Since all required information is available in the score file, you can use any tool (like MatLab) to evaluate the score file and compute error measures or generate plots. The FaceRecLib defines one generic script that is able to evaluate the score files, compute some error measures and generate various types of plots. For example, the plots shown in section Baseline Results are generated with this script. This script is called ./bin/evaluate.py and has the following command line options (see ./bin/evaluate.py --help for the shortcuts):

  • --dev-files: A list of files of the development set that will be evaluated.
  • --eval-files (optional): A list of files of the evaluation set. If given, please assure that there exist exactly one evaluation file for each development score file and that they are given in the same order.
  • --directory (optional): If given, the --dev-files and --eval-files have either absolute paths or are relative to the given directory.
  • --roc (optional): If given, the score files will be evaluated to compute an ROC curve (one for dev and one for eval) and the result is plotted to the given pdf file.
  • --det (optional): If given, the score files will be evaluated to compute a DET curve (one for dev and one for eval) and the result is plotted to the given pdf file.
  • --cmc (optional): If given, the score files will be evaluated to compute a CMC curve (one for dev and one for eval) and the result is plotted to the given pdf file. Please note that CMC plots are not valid for all databases.
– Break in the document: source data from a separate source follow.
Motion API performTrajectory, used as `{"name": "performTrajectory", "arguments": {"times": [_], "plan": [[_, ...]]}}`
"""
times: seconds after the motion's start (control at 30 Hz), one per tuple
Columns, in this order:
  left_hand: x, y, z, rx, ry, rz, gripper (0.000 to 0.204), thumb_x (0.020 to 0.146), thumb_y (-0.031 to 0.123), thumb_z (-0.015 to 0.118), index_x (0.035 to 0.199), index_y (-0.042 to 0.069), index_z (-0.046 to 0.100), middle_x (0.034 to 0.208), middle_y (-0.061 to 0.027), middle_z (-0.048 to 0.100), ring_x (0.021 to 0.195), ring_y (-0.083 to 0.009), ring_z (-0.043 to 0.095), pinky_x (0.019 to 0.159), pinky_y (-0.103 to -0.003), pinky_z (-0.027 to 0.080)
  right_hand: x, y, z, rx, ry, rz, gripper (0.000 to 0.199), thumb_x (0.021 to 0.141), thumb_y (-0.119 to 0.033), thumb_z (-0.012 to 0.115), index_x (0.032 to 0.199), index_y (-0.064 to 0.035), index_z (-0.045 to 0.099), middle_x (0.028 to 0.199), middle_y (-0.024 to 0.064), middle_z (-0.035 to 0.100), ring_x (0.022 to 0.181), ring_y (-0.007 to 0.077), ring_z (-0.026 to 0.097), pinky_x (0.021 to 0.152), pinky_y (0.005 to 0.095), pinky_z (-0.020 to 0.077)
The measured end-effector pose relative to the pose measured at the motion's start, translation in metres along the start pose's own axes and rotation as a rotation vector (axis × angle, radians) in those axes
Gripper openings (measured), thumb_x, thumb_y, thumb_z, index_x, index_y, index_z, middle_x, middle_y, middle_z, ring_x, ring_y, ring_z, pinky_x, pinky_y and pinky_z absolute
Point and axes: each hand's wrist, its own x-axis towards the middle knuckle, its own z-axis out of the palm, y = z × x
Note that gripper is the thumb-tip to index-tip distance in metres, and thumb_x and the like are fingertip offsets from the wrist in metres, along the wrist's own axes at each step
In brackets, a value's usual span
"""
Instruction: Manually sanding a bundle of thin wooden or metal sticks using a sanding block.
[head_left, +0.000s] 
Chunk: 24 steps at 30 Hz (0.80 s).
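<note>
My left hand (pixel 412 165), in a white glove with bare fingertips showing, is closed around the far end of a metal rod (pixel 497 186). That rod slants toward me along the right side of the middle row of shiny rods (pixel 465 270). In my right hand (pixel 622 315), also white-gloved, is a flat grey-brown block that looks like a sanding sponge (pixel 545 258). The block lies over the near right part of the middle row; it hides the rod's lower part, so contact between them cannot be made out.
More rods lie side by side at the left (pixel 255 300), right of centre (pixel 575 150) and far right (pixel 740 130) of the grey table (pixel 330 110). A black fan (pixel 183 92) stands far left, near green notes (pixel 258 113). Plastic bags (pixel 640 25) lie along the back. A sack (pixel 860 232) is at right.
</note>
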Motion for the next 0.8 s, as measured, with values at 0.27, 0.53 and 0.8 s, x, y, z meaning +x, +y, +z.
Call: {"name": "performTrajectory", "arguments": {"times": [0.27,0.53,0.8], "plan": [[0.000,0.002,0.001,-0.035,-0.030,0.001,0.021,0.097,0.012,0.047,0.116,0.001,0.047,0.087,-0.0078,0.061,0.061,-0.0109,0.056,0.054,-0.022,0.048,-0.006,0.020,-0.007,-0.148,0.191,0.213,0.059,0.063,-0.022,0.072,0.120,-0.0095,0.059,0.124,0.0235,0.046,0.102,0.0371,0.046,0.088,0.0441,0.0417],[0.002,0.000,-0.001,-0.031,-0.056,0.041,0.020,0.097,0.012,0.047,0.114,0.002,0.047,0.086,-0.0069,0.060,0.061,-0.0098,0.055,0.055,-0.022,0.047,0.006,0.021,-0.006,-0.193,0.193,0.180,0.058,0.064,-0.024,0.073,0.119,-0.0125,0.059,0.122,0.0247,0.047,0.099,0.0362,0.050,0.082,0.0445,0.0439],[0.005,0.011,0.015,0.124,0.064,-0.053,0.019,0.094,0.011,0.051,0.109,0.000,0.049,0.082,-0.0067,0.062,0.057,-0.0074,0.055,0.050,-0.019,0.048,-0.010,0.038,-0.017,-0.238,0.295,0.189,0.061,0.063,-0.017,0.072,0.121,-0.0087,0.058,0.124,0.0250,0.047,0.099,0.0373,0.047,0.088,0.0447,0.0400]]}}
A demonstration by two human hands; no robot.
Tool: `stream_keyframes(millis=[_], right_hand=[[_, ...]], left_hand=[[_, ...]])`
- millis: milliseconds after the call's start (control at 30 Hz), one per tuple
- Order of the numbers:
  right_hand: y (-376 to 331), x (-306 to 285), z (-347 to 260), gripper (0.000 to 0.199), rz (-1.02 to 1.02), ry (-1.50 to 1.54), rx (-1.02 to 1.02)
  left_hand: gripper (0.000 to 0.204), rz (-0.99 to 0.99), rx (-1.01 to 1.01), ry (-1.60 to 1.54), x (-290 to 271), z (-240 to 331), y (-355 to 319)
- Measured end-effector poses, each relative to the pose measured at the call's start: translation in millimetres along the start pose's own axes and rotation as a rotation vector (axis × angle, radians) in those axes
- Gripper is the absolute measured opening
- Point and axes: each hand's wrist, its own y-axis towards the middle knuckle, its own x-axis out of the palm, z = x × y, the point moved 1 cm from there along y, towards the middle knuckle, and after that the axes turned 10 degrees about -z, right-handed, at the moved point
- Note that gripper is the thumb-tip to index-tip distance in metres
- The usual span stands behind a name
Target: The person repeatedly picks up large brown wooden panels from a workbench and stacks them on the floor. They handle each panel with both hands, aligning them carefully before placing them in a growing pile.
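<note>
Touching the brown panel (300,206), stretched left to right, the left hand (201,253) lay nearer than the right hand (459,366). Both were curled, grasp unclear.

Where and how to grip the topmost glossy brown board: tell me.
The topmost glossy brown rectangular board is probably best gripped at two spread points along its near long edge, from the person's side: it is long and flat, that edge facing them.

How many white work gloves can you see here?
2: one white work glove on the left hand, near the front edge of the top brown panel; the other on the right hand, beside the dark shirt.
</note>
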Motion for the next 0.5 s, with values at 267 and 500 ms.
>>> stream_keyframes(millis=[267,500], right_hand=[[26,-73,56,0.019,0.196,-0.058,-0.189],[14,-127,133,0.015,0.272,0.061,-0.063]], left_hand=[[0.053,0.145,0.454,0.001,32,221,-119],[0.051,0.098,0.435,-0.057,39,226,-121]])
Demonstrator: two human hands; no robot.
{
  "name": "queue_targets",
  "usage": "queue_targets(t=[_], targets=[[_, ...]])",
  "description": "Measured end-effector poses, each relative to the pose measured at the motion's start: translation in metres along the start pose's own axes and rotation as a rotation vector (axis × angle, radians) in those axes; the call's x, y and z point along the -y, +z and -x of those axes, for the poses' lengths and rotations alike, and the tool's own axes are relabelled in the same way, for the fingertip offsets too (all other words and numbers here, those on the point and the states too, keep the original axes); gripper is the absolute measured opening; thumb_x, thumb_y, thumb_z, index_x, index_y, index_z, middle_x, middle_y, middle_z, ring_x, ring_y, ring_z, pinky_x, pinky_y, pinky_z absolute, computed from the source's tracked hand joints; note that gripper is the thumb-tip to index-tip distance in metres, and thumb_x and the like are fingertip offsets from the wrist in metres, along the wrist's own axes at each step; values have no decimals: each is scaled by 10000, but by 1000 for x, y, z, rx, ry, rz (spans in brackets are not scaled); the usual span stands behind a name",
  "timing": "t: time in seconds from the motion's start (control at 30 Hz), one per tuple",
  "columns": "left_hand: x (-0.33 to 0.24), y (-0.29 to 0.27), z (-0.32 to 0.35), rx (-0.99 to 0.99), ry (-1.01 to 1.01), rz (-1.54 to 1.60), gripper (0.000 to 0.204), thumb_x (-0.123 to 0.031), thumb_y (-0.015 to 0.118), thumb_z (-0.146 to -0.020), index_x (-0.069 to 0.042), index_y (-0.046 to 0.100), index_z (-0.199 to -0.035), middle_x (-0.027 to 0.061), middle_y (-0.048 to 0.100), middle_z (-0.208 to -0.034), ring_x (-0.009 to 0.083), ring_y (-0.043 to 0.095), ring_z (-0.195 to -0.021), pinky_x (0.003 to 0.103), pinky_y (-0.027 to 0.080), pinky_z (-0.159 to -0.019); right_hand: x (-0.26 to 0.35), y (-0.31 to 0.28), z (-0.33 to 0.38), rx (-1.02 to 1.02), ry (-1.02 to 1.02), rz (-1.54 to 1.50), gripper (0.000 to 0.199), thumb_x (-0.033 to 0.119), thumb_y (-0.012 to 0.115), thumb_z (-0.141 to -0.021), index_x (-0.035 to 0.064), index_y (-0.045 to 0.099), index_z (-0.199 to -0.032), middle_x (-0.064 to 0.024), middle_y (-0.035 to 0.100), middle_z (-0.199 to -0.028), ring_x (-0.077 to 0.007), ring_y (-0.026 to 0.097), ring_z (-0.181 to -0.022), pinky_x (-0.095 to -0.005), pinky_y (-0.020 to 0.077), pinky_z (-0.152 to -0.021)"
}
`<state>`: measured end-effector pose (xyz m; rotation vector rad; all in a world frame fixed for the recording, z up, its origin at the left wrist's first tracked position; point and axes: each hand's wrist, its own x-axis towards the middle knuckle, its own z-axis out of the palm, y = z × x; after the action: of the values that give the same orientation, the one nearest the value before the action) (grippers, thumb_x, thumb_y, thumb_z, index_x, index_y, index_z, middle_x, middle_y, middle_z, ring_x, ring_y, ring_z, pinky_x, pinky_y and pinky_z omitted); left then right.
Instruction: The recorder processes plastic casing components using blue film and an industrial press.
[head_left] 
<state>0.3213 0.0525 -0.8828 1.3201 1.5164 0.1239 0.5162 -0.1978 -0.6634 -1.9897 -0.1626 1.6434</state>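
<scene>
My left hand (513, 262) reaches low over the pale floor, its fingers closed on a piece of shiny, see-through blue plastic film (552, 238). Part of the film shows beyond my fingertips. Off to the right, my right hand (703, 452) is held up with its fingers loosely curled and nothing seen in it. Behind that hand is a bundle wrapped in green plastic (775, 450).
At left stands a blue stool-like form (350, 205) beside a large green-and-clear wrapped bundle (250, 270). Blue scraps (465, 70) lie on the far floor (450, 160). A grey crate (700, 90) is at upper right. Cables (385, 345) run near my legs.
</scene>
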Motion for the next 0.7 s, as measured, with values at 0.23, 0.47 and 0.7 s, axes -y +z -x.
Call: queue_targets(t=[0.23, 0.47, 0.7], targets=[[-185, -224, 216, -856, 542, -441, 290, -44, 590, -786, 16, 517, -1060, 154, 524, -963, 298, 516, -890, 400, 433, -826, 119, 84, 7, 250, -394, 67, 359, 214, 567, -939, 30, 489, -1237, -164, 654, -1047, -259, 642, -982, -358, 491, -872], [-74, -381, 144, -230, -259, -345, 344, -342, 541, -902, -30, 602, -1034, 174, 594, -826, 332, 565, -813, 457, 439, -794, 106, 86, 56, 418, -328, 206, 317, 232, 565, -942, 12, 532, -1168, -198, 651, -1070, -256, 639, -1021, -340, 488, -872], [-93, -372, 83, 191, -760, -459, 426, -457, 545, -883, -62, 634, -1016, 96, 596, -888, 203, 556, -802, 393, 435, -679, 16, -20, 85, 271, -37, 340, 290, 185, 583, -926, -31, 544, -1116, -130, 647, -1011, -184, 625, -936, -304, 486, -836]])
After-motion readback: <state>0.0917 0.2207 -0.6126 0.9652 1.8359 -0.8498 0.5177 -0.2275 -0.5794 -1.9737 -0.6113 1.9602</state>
  • --legends (optional): If given, these legends will be placed into ROC, DET and CMC plots. Otherwise the file names will be used. Please assure that there exist exactly one legend for each development score file and that they are given in the correct order.
  • --criterion (optional): If given, a threshold will be computed based on the EER or minimum HTER of each development set file, and applied to the development and evaluation files. Both results will be written to console.
  • --cllr (optional): If given, a the Cllr and the minCllr will be computed on both the development and the evaluation set. All results will be written to console.

As usual, the --verbose (i.e., -v) option exists, and it is wise to use -vv.